Я смог тогда выжить только благодаря своему таланту художника. Впрочем, это было для меня унизительно — мне всегда нравилось создавать картины в духе японской миниатюры, где люди сливаются с природой, а вместо этого приходилось малевать рекламные листовки и плакаты, до ужаса бездарные — ведь мне заказывали уже готовые эскизы и схемы! Очень редко мне заказывали что-то действительно стоящее… Но все же жизнь "свободного художника" обогатила меня бесценнейшим опытом знания нравов людей, принадлежавших к самым разным классам: от обитателей ночлежек до богемы. И везде я видел симптомы болезни, поразившей Германию: засилие инородцев и утрату национального духа! Причем чем богаче, "просвещеннее", "вольнодумнее" был тот или иной человек, тем ничтожнее он смотрелся по сравнению с былыми германцами. Я сразу понял, что я всегда останусь чужим для этих позеров, которым любая идея нужна лишь как тема для обсуждения за обедом. Простой народ, дни и ночи трудившийся, чтобы свести концы с концами, внушал мне куда больше симпатий… но при этом был только толпой, а толпа всегда живет инстинктами и сиюминутными желаниями, ее не привлекает прекрасное и утонченное. Поэтому делец-политикан и толпа никогда по сути не понимают друг друга: первый смотрит на массу просто как на скопление индивидуальностей, а масса подчиняется политикану лишь в силу обывательского страха "как бы чего не вышло", но не в силу уважения. Поэтому же политикан всегда проиграет в глазах толпы тому, кто знает психологию этой толпы, даже если последний будет не прав…

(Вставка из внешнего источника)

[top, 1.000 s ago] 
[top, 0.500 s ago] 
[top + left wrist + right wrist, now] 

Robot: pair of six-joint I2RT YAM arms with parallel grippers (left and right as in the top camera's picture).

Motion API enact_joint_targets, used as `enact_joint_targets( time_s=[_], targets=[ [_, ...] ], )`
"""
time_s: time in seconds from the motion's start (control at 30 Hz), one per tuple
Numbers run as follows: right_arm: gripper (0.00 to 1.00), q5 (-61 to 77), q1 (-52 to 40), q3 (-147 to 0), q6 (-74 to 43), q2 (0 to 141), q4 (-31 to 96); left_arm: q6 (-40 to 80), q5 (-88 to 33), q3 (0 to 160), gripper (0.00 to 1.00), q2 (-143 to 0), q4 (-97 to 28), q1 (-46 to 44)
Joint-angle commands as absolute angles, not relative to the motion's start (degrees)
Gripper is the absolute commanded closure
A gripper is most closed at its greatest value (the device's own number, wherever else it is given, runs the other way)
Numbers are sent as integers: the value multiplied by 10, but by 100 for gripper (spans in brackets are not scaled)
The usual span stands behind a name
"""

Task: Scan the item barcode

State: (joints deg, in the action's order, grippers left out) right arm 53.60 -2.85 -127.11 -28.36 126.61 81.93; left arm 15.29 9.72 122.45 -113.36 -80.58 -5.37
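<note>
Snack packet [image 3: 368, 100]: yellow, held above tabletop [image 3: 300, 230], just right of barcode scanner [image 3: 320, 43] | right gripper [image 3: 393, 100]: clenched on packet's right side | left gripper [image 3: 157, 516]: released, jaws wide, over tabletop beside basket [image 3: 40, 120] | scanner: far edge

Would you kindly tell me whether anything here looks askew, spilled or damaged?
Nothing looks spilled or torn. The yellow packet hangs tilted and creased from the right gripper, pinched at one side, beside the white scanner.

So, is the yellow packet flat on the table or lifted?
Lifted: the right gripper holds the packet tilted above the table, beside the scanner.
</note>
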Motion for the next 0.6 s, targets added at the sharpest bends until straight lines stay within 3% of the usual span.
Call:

Да, я прекрасно понимал, что дело вовсе не в том, что мы проиграли войну. Когда Нация с большой буквы вынуждена признать свое поражение, она встречает его с трезвостью и твердостью древних римлян, и люди молча замирают над могилами павших воинов, про себя клянясь однажды отомстить! А немцы попросту предали сами себя. Им, тогдашним немцам, оторванным от корней, позабывшим за суетой большого человеческого муравейника о том, что есть нечто большее, чем эта суета, было не за что воевать — это было, конечно, лишь дурное наваждение, но потребовалась самоотверженная борьба национал-социалистов, чтобы его развеять, чтобы в этом филистерском болоте вновь сверкнула германская сталь!
Но… "просто националистами" были тогда многие, позднее оказавшиеся моими врагами. Почему? А хотя бы потому, что для бомонда, испуганного большевистскими революциями, национализм заключался только в одном: в сохранении прежнего порядка, или даже в возвращении к прежним, феодально-патриархальным традициям. Эти зажравшиеся "патриоты" и "традиционалисты" мечтали запудрить рабочим и крестьянам мозги сказками о "национальном единстве", чтобы простой народ, та самая "нация", о сохранении которой будто бы заботились "верхи", и дальше содержала всех этих жирных дармоедов "благородного происхождения" и полужидков-нуворишей. Тем самым "националисты" из бомонда только отвращали массы от патриотических идей, толкая их в объятия марксят. Простой рабочий, крестьянин, солдат двадцатых годов решал: "Если национализм — это сохранение прежнего порядка, то мне он не нужен!" И шел, разумеется, к левым, обещавшим разрушить старый мир. Для меня, Курт, для человека, прошедшего войну и зарабатывающего себе на жизнь собственным ремеслом, буржуазный, "охранительный" национализм был не преемлем так же, как для любого другого простого труженика! В свое время, когда установилась Баварская Советская Республика, я поддерживал красных… но потом все же отошел от них: в левой среде было слишком много инородцев, за чьими сказками о "мировой революции" таилось обыкновенная жажда власти и денег.
Еще одной ошибкой "националистов" из бомонда было то, что вся их идеология была построена на отрицании чего-то: на антикоммунизме, антисоциализме, антипрогрессизме и так далее. В качестве же альтернативы марксятам они могли предложить только добропорядочную и затхлую "старую Германию" без малейших изменений и реформ. В кризисные моменты, Курт, национализм может победить только в одном случае: если найдется человек, который заявит во всеуслышании: "Да, мы против левых и интернационалистов, но мы и против старого, прогнившего порядка — мы за реформы в интересах всей нации, всех ее представителей, трудящихся на благо Родины!" Я это уже тогда понимал, и даже предчувствовал, что мне суждено стать таким человеком. Но кем я был в послевоенный период? Обычным, никому не нужным фронтовиком… Вы что-то хотите спросить, Курт?